Drapés dans le drapeau edit
Les Français sont-ils nationalistes ? A écouter les déclarations récentes des candidats à l'élection présidentielle, on pourrait le penser. Pourtant, si on exalte avec tant de force aujourd'hui la thématique de l'identité nationale, c'est qu'elle s'est singulièrement affaiblie.
Les enquêtes montrent que le sentiment d’appartenance collective est au plus bas en France, par rapport aux pays européens comparables : les Français ont peu confiance les uns dans les autres, ils se défient des principales institutions du pays, ils sont peu impliqués dans la vie associative, très faiblement syndiqués, terriblement méfiants à l’égard des partis politiques, ils ont tendance à se replier sur l’appartenance locale ou, pour les plus jeunes, sur la sociabilité et la culture de classe d’âge.
La France a la particularité d’être un vieux pays de tradition catholique où le mouvement de sécularisation a atteint un niveau inégalé chez ses voisins de même culture, comme l’Italie ou l’Espagne. Chez ces derniers, les valeurs traditionnelles restent un ciment de l’identité collective. Dans les pays protestants, aussi voire plus sécularisés que la France, le sentiment d’appartenance collective reste fort car l’individualisme protestant est un individualisme de conviction, nullement un individualisme social : comme l’expliquait Max Weber, manifester la gloire de Dieu dans le monde par des œuvres collectives était au fondement de l’éthos protestant, et même si la pratique religieuse est dorénavant très faible, cette culture collective s’est perpétuée.
La France a perdu le ciment moral de son identité catholique, et elle n’a jamais partagé la culture civique des pays protestants. L’idéal républicain lui-même s’est effrité avec les doutes émis sur la promotion sociale et le maintien des mécanismes de solidarité collective.
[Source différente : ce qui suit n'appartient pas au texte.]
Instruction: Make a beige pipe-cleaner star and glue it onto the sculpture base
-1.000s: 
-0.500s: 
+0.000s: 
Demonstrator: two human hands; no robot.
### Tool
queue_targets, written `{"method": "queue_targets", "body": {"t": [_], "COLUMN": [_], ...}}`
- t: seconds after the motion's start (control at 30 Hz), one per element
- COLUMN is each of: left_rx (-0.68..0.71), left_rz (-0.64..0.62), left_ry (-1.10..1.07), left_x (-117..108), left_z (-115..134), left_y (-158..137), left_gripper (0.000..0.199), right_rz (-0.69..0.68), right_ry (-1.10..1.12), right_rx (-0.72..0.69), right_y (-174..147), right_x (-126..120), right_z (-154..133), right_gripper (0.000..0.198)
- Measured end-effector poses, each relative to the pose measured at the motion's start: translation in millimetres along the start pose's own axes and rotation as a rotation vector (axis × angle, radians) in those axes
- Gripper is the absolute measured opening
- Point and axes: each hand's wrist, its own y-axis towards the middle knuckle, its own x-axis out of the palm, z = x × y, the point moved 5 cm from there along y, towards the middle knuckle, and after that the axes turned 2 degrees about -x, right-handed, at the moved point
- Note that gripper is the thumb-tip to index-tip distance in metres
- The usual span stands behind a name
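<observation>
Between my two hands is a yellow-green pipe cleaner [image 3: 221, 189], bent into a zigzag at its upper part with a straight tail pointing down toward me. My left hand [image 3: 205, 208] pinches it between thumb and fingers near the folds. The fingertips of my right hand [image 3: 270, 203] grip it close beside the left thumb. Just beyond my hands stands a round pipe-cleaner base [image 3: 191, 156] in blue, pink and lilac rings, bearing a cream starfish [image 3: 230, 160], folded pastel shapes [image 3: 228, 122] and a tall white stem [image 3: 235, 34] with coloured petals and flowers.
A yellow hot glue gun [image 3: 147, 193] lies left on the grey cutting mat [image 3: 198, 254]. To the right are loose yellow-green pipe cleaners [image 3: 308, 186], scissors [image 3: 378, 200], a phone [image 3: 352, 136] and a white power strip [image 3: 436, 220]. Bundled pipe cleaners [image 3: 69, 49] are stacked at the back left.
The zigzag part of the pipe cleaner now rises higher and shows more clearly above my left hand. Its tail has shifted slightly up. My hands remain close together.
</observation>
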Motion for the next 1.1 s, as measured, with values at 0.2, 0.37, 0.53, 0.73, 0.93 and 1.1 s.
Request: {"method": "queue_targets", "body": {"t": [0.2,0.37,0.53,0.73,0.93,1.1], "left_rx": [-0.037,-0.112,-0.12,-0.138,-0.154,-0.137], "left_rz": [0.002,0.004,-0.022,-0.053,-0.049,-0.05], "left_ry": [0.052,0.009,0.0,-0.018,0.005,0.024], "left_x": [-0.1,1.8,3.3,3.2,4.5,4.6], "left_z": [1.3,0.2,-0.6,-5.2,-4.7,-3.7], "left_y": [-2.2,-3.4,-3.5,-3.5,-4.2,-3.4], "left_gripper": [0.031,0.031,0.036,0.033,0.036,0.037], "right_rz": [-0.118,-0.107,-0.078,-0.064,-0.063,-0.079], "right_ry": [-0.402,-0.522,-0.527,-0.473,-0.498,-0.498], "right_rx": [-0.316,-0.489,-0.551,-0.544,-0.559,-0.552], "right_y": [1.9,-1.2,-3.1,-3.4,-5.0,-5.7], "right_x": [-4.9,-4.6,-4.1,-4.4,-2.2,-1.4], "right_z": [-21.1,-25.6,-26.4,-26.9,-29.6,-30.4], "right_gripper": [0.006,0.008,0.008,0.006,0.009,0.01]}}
Ce qui réunit les Français aujourd’hui, ce sont plutôt des sentiments négatifs, notamment la méfiance à l’égard de l’économie de marché (d’après une enquête réalisée à l’été 2005 dans le monde, les Français sont les plus réticents à l’égard de l’économie de marché) et de la mondialisation.
Le non au référendum sur l’Europe fut le résultat de cet état d’esprit collectif. On se rappelle le pénible débat du président Chirac avec un panel de jeunes durant la campagne : le président exaltait l’idéal européen, les jeunes lui parlaient de leurs problèmes personnels, de leurs préoccupations locales. Le fossé était béant, pas seulement un fossé générationnel, mais également un fossé culturel – valeurs collectives contre repli identitaire. Dans un élan de sincérité inhabituel, le président confessait en direct à la fin de l’émission ne pas comprendre ces jeunes si frileux. Les candidats à l’élection présidentielle ont compris la leçon : le vent du grand large, le défi de l’ouverture au monde ne sont pas pour les Français. Ils ne veulent pas être réveillés, ils ont besoin d’être rassurés et l’idéal patriotique, même s’il est régressif, joue ce rôle de réassurance.
Les Français peinent aujourd’hui à trouver des raisons de vivre ensemble, si ce n’est dans l’attachement à un état antérieur de la société et de ses valeurs dont ils sentent pourtant confusément qu’il n’est plus adapté à l’état du monde. Les candidats n’ont pas choisi de confronter les Français à cette réalité pénible – il est vrai peu payante électoralement – mais plutôt de leur injecter l’anesthésiant des valeurs patriotiques.